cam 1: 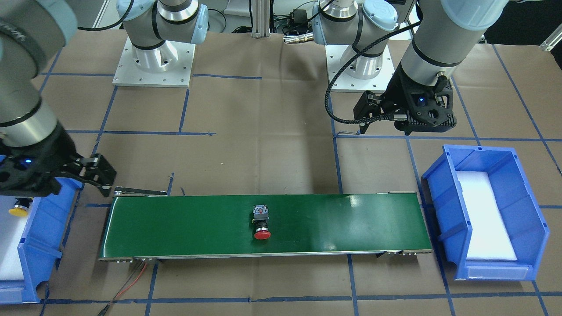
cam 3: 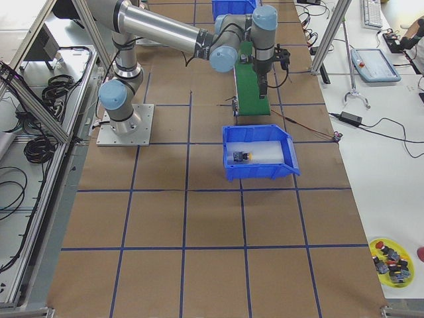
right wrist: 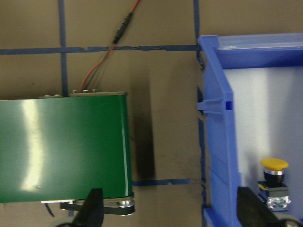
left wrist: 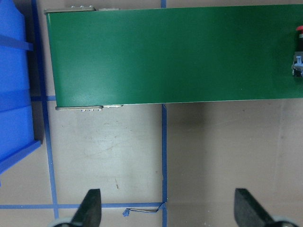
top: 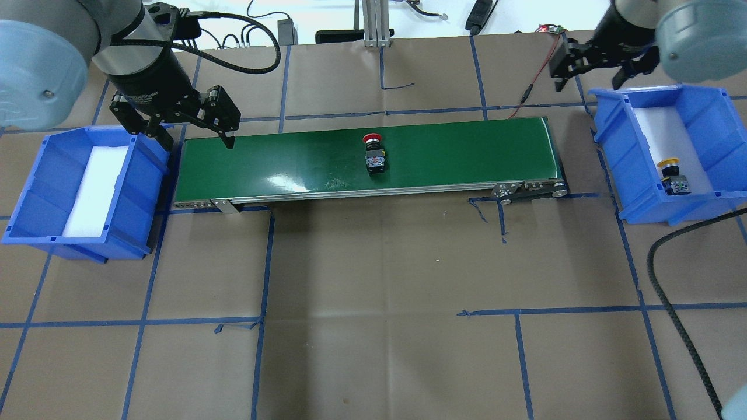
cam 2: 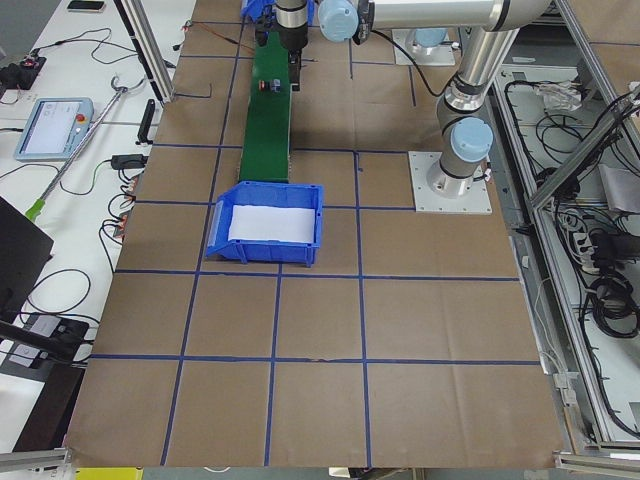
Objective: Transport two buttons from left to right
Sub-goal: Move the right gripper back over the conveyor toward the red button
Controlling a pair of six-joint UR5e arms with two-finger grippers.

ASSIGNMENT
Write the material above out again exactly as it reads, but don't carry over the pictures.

SOLVED EXERCISE
cam 1: 
cam 3: 
right wrist: 
left wrist: 
top: 
cam 2: 
Objective: Transport two buttons from left to right
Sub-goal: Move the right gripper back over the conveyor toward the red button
Controlling a pair of six-joint UR5e arms with two-finger grippers.

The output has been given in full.